=== Requirement ===
Starting at the first line of the entries below, output every line exactly, up to and including the line with "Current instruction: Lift".

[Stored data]
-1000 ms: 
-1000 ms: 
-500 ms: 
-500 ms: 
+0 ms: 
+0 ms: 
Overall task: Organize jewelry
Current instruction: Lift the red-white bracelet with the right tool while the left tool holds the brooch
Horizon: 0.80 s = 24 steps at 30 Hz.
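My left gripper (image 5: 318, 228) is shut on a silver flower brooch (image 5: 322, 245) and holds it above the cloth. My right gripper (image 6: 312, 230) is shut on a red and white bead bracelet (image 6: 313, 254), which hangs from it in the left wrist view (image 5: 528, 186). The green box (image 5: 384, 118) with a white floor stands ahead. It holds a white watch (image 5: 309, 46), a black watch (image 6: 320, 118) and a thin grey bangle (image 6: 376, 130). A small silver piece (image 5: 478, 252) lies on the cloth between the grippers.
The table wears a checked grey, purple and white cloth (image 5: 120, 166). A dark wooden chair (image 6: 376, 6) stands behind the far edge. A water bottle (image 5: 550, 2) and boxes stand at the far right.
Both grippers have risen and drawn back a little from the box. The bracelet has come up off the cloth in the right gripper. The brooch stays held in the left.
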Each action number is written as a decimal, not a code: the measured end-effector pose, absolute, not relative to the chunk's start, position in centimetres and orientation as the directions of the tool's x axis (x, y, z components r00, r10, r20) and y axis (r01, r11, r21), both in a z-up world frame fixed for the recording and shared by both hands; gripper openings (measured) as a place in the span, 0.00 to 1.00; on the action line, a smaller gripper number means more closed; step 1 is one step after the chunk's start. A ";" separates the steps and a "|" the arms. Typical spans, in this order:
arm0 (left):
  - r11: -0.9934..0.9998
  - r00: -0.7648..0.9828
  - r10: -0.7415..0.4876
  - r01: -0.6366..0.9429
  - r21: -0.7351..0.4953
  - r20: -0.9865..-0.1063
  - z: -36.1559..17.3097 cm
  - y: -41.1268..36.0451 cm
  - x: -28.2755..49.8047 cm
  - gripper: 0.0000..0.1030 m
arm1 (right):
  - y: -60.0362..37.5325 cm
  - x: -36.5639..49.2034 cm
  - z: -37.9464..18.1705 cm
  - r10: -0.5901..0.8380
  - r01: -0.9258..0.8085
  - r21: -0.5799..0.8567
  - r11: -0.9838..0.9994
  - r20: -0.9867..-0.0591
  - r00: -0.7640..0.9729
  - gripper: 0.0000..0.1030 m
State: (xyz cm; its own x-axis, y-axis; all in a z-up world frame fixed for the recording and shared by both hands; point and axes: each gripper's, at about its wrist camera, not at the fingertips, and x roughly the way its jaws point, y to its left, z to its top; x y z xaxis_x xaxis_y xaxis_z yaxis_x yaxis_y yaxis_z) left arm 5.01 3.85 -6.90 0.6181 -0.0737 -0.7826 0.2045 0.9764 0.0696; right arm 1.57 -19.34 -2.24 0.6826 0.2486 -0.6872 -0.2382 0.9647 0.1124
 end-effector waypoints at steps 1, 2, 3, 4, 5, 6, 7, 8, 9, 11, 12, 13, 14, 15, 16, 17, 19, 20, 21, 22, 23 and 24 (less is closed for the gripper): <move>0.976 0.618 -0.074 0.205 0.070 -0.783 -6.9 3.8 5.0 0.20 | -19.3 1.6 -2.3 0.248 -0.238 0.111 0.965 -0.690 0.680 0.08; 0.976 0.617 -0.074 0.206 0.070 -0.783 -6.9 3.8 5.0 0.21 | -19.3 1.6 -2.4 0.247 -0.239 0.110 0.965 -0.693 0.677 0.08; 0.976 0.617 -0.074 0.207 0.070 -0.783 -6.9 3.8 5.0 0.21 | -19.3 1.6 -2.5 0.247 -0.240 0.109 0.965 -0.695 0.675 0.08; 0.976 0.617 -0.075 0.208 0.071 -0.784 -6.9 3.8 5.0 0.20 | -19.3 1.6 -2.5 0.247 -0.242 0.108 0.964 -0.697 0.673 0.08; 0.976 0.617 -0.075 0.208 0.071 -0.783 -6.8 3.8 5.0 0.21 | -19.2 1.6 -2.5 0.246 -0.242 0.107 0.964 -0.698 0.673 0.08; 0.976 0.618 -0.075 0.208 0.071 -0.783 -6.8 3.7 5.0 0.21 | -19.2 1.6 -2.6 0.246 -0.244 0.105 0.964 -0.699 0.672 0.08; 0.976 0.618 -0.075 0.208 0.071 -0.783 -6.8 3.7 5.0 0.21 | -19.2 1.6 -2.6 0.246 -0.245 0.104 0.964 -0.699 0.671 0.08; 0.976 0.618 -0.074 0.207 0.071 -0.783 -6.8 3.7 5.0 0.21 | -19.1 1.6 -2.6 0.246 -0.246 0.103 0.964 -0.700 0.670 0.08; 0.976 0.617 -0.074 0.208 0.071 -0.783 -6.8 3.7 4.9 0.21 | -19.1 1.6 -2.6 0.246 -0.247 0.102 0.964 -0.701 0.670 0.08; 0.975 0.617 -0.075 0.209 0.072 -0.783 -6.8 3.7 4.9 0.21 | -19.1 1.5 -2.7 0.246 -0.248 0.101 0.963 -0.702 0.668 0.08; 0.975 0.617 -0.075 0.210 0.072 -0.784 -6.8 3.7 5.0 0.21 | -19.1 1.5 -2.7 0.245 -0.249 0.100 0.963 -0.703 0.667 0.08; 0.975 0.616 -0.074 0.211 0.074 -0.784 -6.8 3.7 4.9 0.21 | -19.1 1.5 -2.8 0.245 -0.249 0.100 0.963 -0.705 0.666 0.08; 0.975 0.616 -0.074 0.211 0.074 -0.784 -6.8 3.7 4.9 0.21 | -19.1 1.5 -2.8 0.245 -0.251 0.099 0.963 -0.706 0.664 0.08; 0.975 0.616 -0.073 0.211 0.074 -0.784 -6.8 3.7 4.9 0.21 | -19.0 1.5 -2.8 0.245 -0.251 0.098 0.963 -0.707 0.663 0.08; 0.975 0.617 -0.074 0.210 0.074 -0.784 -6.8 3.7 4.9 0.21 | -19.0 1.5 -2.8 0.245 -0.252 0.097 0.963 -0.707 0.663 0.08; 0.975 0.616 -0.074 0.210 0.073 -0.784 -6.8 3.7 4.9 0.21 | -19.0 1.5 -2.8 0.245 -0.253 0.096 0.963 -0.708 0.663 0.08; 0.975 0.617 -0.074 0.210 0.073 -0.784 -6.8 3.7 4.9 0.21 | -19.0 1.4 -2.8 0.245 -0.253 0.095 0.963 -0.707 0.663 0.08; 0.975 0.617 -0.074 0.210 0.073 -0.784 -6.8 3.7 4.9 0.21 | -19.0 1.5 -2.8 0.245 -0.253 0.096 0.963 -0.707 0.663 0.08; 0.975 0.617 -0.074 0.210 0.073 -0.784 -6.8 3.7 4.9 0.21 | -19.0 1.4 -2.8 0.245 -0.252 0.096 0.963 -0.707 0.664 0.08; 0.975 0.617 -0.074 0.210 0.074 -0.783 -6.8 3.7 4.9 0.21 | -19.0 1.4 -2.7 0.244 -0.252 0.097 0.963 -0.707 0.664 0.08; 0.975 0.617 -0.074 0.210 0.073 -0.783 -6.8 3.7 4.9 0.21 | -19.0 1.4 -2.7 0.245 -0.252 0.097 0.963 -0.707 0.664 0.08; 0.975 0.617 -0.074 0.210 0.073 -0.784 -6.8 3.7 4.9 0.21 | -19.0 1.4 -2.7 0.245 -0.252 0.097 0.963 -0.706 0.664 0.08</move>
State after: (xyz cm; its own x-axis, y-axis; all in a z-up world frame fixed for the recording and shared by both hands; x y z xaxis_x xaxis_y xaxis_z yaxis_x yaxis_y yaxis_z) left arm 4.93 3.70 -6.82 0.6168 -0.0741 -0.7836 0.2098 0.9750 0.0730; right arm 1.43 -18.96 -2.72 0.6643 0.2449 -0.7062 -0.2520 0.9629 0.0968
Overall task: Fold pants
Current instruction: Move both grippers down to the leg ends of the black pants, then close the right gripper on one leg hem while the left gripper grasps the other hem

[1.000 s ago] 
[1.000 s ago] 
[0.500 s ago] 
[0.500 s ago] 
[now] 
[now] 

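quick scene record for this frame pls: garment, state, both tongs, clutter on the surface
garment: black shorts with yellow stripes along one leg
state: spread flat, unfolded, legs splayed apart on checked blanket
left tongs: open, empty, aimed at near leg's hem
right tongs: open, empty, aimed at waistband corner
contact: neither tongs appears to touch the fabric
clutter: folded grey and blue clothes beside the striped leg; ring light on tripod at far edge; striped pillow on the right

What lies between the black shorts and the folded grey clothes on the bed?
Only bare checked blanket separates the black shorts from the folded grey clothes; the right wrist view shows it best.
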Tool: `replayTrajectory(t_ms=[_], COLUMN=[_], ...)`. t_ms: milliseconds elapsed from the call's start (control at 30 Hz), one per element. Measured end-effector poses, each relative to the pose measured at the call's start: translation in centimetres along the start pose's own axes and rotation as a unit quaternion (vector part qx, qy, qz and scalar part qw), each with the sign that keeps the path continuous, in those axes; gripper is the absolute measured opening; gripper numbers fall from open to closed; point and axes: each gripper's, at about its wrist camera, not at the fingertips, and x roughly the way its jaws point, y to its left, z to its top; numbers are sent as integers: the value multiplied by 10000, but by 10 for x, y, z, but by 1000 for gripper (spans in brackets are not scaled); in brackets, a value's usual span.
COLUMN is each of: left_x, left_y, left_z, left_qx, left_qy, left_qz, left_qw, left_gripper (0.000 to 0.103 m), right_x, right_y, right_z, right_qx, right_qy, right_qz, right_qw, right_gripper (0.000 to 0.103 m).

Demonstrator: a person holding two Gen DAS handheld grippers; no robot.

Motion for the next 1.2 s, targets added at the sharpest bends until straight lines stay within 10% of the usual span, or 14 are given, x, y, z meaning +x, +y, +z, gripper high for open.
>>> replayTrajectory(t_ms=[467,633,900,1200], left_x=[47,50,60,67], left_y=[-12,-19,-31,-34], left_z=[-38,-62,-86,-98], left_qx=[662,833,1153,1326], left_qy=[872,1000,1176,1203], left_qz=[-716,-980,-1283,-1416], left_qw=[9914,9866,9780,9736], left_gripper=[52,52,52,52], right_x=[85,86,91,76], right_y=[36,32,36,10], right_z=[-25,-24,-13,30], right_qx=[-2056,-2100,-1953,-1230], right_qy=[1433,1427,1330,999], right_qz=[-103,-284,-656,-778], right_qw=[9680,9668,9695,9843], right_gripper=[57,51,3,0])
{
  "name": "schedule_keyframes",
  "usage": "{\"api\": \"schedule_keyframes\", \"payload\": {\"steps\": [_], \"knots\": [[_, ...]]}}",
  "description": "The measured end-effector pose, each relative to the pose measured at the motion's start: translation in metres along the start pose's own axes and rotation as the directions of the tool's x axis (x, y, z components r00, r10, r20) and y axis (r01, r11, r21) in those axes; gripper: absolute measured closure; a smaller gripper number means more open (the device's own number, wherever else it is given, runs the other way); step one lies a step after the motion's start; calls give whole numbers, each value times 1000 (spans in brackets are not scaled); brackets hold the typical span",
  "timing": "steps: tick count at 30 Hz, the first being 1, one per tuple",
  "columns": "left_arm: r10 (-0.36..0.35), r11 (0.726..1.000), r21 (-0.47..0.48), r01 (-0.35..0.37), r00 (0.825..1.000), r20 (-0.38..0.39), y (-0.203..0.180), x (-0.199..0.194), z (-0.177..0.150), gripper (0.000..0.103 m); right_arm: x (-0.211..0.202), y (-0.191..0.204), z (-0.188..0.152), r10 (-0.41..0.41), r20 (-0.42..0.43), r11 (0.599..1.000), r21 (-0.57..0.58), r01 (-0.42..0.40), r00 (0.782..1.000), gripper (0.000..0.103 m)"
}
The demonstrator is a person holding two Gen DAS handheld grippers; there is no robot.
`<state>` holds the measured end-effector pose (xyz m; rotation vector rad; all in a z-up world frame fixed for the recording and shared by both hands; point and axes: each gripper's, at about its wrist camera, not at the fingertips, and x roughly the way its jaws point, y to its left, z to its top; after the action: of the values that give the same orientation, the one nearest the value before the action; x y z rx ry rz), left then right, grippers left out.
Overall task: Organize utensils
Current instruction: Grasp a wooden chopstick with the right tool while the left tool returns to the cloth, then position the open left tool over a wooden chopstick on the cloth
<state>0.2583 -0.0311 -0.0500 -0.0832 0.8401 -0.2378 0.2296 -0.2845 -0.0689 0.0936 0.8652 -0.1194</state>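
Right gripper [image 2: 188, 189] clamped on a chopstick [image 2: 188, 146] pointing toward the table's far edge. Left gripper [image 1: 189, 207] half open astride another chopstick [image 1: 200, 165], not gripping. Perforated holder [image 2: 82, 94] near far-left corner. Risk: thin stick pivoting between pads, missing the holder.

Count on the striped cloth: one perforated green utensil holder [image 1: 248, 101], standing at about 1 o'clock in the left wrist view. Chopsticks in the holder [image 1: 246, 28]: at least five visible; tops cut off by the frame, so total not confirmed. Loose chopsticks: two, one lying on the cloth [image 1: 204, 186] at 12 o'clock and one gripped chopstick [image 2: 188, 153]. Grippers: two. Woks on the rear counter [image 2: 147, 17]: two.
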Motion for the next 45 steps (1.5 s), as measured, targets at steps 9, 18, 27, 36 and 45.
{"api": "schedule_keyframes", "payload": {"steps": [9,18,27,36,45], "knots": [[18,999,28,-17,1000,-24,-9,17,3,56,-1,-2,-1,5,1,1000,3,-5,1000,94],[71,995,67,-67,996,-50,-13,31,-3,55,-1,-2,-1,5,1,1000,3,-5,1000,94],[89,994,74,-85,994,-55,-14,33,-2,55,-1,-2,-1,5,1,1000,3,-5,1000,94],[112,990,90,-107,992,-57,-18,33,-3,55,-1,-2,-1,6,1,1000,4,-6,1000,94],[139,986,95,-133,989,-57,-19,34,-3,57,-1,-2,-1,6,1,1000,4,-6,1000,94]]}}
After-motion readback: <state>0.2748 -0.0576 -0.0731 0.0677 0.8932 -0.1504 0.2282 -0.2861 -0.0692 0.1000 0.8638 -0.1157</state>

=== Solved problem ===
-1000 ms: 
-1000 ms: 
-500 ms: 
-500 ms: 
+0 ms: 
+0 ms: 
Overall task: Organize jewelry
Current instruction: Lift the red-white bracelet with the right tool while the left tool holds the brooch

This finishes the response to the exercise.